Tuesday, February 15, 2011

Elementary, My Dear Watson?

As many of you know, this week IBM's computer system, Watson, is competing on Jeopardy against its two strongest performers, Ken Jennings and Brad Rutter. At the time of this post, their first match has finished, and Watson is ahead by a large margin.  Watson's lead is so great that it would be quite surprising if Ken or Brad were to catch up.  Given I do machine learning research (though I'd more call the Jeopardy task AI than ML), I couldn't resist posting about this match.

Ever since witnessing humanity's line fall when Deep Blue defeated Kasparov over a decade ago, we humans have become accustomed to computers outperforming us at various tasks.  Computers were first built precisely to do computations quicker and more accurately than we could hope to.  And even though winning at chess takes a lot more than brute-force computing power (if a computer really tried to calculate all possible chess move sequences, it would take more than the current age of the universe for it to finish), chess seems like one of those activities that computers should be good at.  Actually, the best humans can still easily defeat the best computer systems at Go, but few of us will be surprised when, in a couple years, this ceases to be the case.
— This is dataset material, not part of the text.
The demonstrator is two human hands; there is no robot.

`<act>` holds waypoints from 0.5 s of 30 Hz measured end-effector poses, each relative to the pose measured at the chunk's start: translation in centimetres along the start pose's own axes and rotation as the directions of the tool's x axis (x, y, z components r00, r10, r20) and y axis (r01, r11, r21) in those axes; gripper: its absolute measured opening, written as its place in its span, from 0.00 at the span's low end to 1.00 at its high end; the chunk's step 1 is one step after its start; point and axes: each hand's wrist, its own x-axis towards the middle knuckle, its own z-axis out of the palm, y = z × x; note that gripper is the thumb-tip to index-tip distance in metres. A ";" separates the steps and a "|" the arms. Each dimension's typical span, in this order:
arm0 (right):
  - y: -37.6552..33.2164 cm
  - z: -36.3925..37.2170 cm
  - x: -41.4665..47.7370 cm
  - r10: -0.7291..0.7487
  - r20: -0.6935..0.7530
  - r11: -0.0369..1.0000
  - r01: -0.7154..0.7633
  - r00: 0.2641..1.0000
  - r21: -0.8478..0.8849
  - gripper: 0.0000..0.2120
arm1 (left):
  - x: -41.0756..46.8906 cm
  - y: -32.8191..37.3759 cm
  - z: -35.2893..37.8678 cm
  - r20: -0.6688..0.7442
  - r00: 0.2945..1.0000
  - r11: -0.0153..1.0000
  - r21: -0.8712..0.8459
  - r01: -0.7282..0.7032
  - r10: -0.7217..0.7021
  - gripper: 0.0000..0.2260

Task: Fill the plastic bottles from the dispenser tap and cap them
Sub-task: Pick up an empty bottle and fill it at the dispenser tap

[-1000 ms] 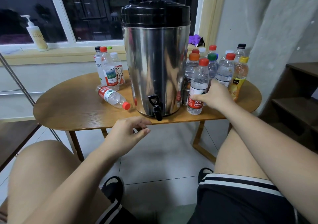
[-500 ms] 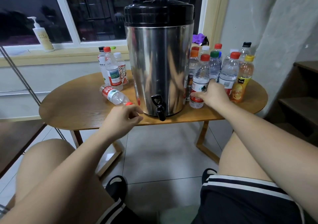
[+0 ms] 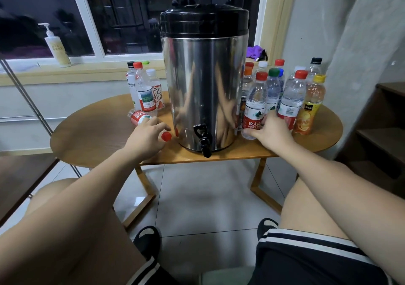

Jeopardy is another thing all-together.  One might at first ask what possible hope is there of beating a computer at trivia.  Watson can download pretty much the entire internet into its memory (and has), but the problem is what to do with all this information.  And equally difficult is understanding the Jeopardy questions (or "answers" as they call them) in the first place.  Yesterday, Watson had a lot of trouble with the "name the decade" category precisely because it didn't know the answer had to be a decade.  Or in naming the murderer of Snape and others, Watson couldn't properly rank Voldemort over Harry Potter because, even though it had the entire book in its memory, it had no idea of the concept of murder -- only of word associations, and Harry and murder appear rather frequently together (you-know-who's fault).**

So the difficult part for Watson is exactly the easy part for humans (and vice versa).  Watson can easily store the name of every general, country, and battle, but has a lot more difficulty trying to figure out what is being asked.  Sure there are keywords like "he" or "this date," but when there's any ambiguity, it's quite a challenge.  And even if Watson figures out the answer is a date, it still does massive lookups, searches for correlations, runs machine learning algorithms, etc.  At any point, something can go wrong because Watson doesn't "understand" the way we do.  (Interestingly enough, as Louis von Ahn observes on twitter, the final Jeopardy question about city airport names was pretty hard to answer even for us humans using a search engine, though it wasn't so hard for Ken or Brad, but no human would answer Toronto for "U.S. cities").  Ken and Brad need no help interpreting the questions, but to them, remembering the ridiculous amount of information is the hard part.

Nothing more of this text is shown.